[Excerpts from a dataset]
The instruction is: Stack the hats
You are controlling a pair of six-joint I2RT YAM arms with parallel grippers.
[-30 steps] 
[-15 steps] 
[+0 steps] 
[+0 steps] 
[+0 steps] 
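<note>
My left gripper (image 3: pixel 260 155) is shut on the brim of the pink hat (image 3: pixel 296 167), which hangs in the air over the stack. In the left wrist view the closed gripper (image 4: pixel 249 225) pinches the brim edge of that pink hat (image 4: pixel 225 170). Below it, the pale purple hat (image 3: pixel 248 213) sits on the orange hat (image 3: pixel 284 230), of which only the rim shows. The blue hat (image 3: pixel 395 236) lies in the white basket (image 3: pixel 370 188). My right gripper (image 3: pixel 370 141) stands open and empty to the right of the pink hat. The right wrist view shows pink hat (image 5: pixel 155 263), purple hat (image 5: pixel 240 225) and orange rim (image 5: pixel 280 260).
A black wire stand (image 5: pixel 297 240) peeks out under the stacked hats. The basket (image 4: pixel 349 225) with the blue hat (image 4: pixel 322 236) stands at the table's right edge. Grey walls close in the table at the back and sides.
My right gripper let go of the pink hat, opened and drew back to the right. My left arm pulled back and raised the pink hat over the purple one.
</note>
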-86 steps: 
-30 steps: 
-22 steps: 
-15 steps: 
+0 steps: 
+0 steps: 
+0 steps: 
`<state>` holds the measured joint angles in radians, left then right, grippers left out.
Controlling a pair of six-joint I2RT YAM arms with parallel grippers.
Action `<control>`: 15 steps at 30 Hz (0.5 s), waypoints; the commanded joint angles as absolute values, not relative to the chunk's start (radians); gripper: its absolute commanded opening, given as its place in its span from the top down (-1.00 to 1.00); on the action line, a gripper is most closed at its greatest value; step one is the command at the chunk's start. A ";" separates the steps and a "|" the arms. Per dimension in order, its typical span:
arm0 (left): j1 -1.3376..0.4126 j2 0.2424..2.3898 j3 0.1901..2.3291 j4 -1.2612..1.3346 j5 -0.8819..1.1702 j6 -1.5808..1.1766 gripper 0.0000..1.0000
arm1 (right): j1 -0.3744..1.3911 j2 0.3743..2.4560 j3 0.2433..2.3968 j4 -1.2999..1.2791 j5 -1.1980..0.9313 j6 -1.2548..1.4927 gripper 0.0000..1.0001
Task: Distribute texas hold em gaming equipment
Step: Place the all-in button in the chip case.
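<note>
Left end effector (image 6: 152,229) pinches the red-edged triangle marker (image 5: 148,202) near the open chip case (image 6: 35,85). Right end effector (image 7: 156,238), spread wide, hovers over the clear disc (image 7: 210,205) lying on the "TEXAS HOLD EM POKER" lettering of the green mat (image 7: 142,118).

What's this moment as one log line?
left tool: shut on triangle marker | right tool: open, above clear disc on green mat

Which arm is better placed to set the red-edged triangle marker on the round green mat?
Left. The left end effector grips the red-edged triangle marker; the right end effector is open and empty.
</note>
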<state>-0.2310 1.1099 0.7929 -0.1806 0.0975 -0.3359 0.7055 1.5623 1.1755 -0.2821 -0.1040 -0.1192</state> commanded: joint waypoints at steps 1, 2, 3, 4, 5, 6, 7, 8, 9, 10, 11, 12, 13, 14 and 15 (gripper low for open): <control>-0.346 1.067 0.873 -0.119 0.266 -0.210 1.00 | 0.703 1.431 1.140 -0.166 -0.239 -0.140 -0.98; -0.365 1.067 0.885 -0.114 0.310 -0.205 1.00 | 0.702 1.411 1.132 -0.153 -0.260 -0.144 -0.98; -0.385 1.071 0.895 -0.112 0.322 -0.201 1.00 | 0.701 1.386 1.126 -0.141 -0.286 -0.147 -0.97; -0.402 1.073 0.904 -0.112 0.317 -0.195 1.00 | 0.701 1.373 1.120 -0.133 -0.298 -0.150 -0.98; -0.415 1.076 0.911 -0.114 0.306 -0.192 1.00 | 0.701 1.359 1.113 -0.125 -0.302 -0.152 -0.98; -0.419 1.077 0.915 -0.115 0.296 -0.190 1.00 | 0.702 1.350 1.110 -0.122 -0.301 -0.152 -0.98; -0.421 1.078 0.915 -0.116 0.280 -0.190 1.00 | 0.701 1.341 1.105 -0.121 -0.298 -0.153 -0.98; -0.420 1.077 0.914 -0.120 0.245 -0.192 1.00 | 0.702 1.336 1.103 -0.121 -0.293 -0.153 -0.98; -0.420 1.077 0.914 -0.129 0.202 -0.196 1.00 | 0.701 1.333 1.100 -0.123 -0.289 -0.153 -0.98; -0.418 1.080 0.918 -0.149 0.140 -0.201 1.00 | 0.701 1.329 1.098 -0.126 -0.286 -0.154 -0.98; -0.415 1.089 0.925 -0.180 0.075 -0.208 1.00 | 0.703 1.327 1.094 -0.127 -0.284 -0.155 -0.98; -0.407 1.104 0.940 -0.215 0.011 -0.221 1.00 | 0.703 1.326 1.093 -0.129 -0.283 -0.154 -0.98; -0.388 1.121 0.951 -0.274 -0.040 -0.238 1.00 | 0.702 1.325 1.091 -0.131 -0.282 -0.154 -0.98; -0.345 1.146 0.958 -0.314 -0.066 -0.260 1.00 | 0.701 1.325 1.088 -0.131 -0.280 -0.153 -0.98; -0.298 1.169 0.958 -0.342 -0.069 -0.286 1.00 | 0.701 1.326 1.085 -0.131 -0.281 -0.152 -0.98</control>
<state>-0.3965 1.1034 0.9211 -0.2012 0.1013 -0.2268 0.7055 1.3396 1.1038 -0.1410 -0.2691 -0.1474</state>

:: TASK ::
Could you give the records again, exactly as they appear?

:: SOLUTION ::
The instruction is: Stack the hats
You are controlling a pair of six-joint I2RT YAM arms with parallel grippers.
[-30 steps] 
[-15 steps] 
[+0 steps] 
[+0 steps] 
[+0 steps] 
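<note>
My left gripper (image 3: pixel 260 155) is shut on the brim of the pink hat (image 3: pixel 296 167), which hangs in the air over the stack. In the left wrist view the closed gripper (image 4: pixel 249 225) pinches the brim edge of that pink hat (image 4: pixel 225 170). Below it, the pale purple hat (image 3: pixel 248 213) sits on the orange hat (image 3: pixel 284 230), of which only the rim shows. The blue hat (image 3: pixel 395 236) lies in the white basket (image 3: pixel 370 188). My right gripper (image 3: pixel 370 141) stands open and empty to the right of the pink hat. The right wrist view shows pink hat (image 5: pixel 155 263), purple hat (image 5: pixel 240 225) and orange rim (image 5: pixel 280 260).
A black wire stand (image 5: pixel 297 240) peeks out under the stacked hats. The basket (image 4: pixel 349 225) with the blue hat (image 4: pixel 322 236) stands at the table's right edge. Grey walls close in the table at the back and sides.
My right gripper let go of the pink hat, opened and drew back to the right. My left arm pulled back and raised the pink hat over the purple one.
</note>
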-86 steps: 
-30 steps: 
-22 steps: 
-15 steps: 
+0 steps: 
+0 steps: 
+0 steps: 
`<state>` holds the measured joint angles in radians, left then right, grippers left out.
Controlling a pair of six-joint I2RT YAM arms with parallel grippers.
Action `<control>`: 15 steps at 30 Hz (0.5 s), waypoints; the commanded joint angles as absolute values, not relative to the chunk's start (radians); gripper: its absolute commanded opening, given as its place in its span from the top down (-1.00 to 1.00); on the action line, a gripper is most closed at its greatest value; step one is the command at the chunk's start. A ";" separates the steps and a "|" the arms. Per dimension in order, its typical span:
arm0 (left): j1 -1.3376..0.4126 j2 0.2424..2.3898 j3 0.1901..2.3291 j4 -1.2612..1.3346 j5 -0.8819..1.1702 j6 -1.5808..1.1766 gripper 0.0000..1.0000
arm1 (right): j1 -0.3744..1.3911 j2 0.3743..2.4560 j3 0.2433..2.3968 j4 -1.2999..1.2791 j5 -1.1980..0.9313 j6 -1.2548..1.4927 gripper 0.0000..1.0001
Task: Distribute texas hold em gaming equipment
Step: Place the all-in button in the chip case.
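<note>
Left end effector (image 6: 152,229) pinches the red-edged triangle marker (image 5: 148,202) near the open chip case (image 6: 35,85). Right end effector (image 7: 156,238), spread wide, hovers over the clear disc (image 7: 210,205) lying on the "TEXAS HOLD EM POKER" lettering of the green mat (image 7: 142,118).

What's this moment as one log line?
left tool: shut on triangle marker | right tool: open, above clear disc on green mat

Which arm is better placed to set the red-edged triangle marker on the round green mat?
Left. The left end effector grips the red-edged triangle marker; the right end effector is open and empty.
</note>
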<state>-0.2310 1.1099 0.7929 -0.1806 0.0975 -0.3359 0.7055 1.5623 1.1755 -0.2821 -0.1040 -0.1192</state> commanded: joint waypoints at steps 1, 2, 3, 4, 5, 6, 7, 8, 9, 10, 11, 12, 13, 14 and 15 (gripper low for open): <control>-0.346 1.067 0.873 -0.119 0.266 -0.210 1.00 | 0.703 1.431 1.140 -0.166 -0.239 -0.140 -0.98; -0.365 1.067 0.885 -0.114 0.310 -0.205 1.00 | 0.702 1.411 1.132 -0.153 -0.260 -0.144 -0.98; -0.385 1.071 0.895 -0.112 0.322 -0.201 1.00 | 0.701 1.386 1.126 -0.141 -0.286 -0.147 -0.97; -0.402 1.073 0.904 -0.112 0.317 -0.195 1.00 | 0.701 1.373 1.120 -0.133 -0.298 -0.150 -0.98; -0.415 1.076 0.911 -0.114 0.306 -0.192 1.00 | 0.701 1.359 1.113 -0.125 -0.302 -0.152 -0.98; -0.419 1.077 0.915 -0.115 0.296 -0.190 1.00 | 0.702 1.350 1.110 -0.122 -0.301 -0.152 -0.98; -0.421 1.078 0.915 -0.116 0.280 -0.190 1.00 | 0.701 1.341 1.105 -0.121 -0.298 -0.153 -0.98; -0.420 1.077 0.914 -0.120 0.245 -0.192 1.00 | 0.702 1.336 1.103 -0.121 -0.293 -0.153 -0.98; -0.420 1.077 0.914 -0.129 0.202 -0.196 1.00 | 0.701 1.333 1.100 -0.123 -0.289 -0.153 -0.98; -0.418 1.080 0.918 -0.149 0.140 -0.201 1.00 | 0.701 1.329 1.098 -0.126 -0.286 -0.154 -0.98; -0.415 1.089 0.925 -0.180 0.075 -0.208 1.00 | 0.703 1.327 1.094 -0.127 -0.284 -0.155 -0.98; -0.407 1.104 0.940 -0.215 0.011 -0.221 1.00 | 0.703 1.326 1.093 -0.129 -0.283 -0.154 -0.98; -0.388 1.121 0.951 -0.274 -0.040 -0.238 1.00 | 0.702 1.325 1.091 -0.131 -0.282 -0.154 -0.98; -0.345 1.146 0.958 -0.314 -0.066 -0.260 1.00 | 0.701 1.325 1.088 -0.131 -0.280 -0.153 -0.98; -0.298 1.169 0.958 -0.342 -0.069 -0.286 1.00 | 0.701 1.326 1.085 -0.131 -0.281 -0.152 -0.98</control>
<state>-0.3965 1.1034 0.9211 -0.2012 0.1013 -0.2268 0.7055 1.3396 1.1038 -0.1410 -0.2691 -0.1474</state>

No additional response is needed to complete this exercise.